McLaren Junior Bianca Bustamante offers apology after liking Stroll ableist tweet

McLaren Junior Bianca Bustamante offers apology after liking Stroll ableist tweet

McLaren Formula 1 junior driver Bianca Bustamante offered an apology for liking an ableist tweet aimed at Aston Martin F1 driver Lance Stroll.

Recently recruited McLaren academy driver Bianca Bustamante has apologized for “accidentally liking” an extremely abusive X post directed at Aston Martin driver Lance Stroll.

As the first female driver to enrol in McLaren’s Driver Development program back in October, the 18-year-old driver from the Philippines will certainly experience an enormous rise in her career profile.

But the increased exposure has unavoidably attracted further attention and scrutiny, and as a result, a “liked” post regarding Stroll’s abilities came to light.

The aforementioned post on X (formerly Twitter) was a reaction to a TikTok video that labeled F1 Academy driver Bustamante as ‘overrated.’ The tweet includes a screenshot of Bustamante with the term ‘overrated’ underneath it and a derogatory ableist comment about Stroll in the description.

The fact that Bustamante approved that tweet triggered an uproar on social media. However, a few hours later Bustamante offered an apology via her X account after the post was taken down.

“I truly deeply apologise. I own up to mistakes having liked an inappropriate tweet, I can’t believe all the people whom I have hurt,” Bustamante wrote.

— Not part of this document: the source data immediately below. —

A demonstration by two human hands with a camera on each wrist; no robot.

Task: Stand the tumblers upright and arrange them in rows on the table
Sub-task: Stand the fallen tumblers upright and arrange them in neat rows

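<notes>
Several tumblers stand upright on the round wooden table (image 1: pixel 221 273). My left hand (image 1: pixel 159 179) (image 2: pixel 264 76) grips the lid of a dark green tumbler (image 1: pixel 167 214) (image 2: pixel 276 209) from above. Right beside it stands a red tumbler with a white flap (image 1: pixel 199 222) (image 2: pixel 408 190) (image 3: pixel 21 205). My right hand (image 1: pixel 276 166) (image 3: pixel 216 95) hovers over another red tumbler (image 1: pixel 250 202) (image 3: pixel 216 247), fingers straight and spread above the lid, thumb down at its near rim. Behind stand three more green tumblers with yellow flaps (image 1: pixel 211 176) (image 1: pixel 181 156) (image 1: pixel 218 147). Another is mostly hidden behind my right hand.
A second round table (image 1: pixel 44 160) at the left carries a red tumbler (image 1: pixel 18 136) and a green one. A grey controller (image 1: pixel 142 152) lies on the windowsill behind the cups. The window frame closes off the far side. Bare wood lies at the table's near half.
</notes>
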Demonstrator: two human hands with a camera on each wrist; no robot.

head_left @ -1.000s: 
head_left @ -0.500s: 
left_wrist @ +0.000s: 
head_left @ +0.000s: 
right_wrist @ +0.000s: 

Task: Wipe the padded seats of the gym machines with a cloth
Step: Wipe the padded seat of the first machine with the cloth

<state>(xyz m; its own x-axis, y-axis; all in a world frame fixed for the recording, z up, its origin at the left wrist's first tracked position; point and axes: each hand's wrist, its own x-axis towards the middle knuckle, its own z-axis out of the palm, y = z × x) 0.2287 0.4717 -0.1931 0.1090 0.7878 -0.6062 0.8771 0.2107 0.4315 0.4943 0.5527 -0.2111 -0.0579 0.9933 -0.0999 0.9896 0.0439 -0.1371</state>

“I was scrolling and accidentally liked the tweet, once I discovered that later on, I immediately unliked it.

“As someone who grew up with my only brother having Autism, I completely understand the challenges faced by anyone with Autism.

“I would never in a million years support Ableism at any level, let alone support an Ableist tweet against a fellow driver.

“I take the topic of Autism very seriously and very personal. To Lance Stroll and anyone that this has offended, I sincerely apologize as these types of comments is something I do not support.

“I hope the racing community understands this is 100% an accident, my sincerest apologies for this big mistake.”

Bustamante later shared a video featuring her brother.

However, sharing the video would cause the racing community to react negatively a lot more. At the moment, the immediate response has around 4,000 likes—more than twice as many as the original video post.

One fan replied: “Just own up to your mistake. you didn’t unlike the tweet before it was deleted, everyone was checking and there’s no need to lie. but don’t drag your brother into this, no need to expose him to the situation.”

Another said: “I really hope you understand your brother isn’t a free pass here, honestly I think it’s even worse that you liked a post using autism as a put down if autism is as ‘personal’ to you as you say. I hope you actually listen to the autism community and educate yourself.”

Bustamante has more than 57,000 followers on X and 1.1 million followers on Instagram.

She placed ninth in the inaugural F1 Academy season after racing in W Series the previous season.